Do as I say not as I do…
Thinking back, I expected it to be easy once Oliver started pre-school. I figured that because we were settled and seeing the same people every day I might feel a little more confident in talking to some of the other parents. I was so wrong. I was like a rabbit caught in headlights. There were times at the door of the preschool when everyone would be standing in silence and it’s hard to break that. Or you see a group of mums who have known each other for ages and you worry they don’t want another friend or tag-a-long. Meanwhile, your child is making friends with their children by just going over to them and talking to them. Introducing himself, the way YOU taught him to.
You are not alone
After talking to other parents online, it seems I’m not alone. I recently shared a ‘social anxiety win’ on twitter and several people congratulated me. It made me wonder if the majority of us are in the same boat.
Organised our first playdate today. Took every ounce of strength to fight the anxiety to swap numbers with Oliver’s friend’s mummy!
— Nat | UEM (@DiaryofUEM) July 11, 2016
‘Once you pop you just can’t stop’
After I had swapped numbers with Oliver’s friend’s mummy (who has an actual name, but is in my phone as ‘name – child) I felt slightly better. I hadn’t been rejected, in fact she had basically invited me in to her entire group of mum friends. A few days later I had another win with another preschool mum after one of the teachers encouraged me to swap numbers. James, Oliver’s BFF from his first day at school was going on holiday then to ‘big school’. It was now or never. I feared that rejection most because James and Oliver had got on so well. He was basically the reason that Oliver settled in to the preschool and the reason he happily left us most days.

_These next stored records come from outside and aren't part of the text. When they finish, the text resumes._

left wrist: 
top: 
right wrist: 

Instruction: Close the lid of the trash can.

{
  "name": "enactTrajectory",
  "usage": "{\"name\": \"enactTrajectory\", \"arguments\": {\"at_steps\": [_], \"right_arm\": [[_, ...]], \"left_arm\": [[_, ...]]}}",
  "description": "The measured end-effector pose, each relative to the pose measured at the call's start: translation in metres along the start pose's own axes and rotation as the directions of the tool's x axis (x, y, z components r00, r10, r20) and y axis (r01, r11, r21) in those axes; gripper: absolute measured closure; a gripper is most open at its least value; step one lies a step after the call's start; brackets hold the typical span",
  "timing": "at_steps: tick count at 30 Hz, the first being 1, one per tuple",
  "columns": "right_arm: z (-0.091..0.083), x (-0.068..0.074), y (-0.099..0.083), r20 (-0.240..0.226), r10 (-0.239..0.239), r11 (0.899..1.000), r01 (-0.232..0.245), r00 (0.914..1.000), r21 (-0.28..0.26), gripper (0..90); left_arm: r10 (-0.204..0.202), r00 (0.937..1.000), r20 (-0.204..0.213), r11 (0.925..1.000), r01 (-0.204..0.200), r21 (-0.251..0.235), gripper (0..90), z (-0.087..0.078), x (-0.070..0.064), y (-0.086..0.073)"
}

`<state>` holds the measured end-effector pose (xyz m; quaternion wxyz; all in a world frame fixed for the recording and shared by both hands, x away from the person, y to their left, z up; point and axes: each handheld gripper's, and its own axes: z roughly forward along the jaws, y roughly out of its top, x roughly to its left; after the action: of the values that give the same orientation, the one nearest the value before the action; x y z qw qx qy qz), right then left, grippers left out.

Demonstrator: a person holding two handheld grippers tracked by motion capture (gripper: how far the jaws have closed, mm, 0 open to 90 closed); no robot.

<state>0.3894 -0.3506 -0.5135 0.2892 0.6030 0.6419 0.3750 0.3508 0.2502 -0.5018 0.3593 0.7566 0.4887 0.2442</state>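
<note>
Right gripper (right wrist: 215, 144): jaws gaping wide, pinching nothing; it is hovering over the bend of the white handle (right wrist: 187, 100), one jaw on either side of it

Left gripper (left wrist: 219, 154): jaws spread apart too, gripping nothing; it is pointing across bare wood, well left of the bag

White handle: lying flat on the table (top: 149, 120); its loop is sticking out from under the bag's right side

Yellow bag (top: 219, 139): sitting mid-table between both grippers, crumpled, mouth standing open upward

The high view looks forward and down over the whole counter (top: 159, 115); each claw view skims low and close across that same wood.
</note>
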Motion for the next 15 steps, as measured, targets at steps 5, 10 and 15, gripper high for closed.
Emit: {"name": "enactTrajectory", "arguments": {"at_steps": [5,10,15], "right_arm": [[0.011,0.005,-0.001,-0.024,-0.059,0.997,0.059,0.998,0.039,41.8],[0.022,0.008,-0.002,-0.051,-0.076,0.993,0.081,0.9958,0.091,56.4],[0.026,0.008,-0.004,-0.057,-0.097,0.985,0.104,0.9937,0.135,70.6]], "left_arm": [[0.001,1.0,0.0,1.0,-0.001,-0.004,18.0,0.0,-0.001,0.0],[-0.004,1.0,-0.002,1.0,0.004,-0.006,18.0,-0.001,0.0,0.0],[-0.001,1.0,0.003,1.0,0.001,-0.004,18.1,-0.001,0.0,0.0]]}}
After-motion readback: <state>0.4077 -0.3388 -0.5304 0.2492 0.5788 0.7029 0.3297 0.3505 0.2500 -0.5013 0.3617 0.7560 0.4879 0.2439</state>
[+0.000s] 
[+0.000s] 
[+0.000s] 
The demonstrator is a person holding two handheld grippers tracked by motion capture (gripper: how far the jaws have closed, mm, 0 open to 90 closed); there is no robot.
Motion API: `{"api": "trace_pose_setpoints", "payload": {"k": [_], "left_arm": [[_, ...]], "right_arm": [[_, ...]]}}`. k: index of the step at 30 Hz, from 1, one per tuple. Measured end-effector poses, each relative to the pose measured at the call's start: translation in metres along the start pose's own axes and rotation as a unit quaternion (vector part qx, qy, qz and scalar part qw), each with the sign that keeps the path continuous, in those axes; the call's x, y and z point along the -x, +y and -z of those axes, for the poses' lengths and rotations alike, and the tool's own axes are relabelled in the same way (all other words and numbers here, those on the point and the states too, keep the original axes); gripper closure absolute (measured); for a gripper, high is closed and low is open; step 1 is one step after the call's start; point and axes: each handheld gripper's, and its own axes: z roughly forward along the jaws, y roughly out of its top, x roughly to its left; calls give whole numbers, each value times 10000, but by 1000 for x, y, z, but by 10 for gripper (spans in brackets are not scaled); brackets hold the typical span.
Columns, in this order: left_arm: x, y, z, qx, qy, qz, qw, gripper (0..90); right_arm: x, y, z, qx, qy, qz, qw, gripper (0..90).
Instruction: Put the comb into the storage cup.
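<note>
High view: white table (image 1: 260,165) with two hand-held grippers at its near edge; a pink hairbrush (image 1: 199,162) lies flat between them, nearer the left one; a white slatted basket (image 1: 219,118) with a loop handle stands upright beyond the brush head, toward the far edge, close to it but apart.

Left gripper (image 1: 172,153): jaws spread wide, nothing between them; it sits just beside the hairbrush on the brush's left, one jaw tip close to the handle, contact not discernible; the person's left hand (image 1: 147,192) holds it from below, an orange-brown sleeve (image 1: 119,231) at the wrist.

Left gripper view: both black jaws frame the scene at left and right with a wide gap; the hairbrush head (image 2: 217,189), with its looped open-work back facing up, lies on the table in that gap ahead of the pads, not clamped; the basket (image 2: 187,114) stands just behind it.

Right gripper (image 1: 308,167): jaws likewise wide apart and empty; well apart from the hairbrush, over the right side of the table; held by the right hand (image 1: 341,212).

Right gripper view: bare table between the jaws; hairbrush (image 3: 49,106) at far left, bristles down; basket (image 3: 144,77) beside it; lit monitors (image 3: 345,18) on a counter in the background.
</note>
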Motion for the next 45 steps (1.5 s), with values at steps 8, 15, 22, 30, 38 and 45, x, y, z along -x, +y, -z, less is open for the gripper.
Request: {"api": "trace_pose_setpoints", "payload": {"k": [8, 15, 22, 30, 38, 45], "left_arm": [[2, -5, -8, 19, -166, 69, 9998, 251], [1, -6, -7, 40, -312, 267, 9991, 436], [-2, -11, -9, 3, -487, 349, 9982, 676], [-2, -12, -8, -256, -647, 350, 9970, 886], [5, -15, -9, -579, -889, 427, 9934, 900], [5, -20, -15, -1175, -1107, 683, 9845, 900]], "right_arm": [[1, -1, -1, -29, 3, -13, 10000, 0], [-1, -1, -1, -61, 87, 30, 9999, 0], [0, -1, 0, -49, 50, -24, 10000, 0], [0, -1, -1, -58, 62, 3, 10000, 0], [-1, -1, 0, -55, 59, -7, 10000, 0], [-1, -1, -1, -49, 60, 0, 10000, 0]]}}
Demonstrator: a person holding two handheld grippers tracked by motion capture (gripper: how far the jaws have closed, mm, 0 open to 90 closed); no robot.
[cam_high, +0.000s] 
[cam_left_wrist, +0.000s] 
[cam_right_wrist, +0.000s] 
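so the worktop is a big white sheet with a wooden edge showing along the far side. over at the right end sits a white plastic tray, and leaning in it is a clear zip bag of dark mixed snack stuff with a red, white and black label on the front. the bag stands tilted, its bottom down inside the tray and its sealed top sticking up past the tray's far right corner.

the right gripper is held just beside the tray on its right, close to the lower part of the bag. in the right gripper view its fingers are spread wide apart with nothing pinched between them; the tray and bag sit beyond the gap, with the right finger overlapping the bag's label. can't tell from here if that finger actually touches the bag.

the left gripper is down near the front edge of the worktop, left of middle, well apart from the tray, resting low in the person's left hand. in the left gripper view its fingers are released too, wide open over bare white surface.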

On the last day of preschool Oliver had been telling me about his new best friend, Ben. “Ben’s going to big school” he had said, so I figured out who his parents were and spoke to his Dad at pick up. Ben actually isn’t going to ‘big school’, he’s the same age as Oliver and has another year at the Montessori. I mentioned the playdate in the aforementioned tweet at one of the local parks and gave him my phone number.
Winning the war on anxiety
I feel like I’ve managed to overcome the majority of my anxiety. I’m not fearing the rejection quite as much. I also felt like I had won when Oliver got an invitation to a birthday party over the holidays. I know that technically Oliver got the invite and not me, but that’s totally a win, right?
I’m ignoring the fact that we have to do this all again in a few days when Oliver goes back to preschool and most of his best friends have gone to Primary. Maybe I will be the mum to start conversations at the school gate…
Do you suffer school gate anxiety? Or do you have any tips to overcome it?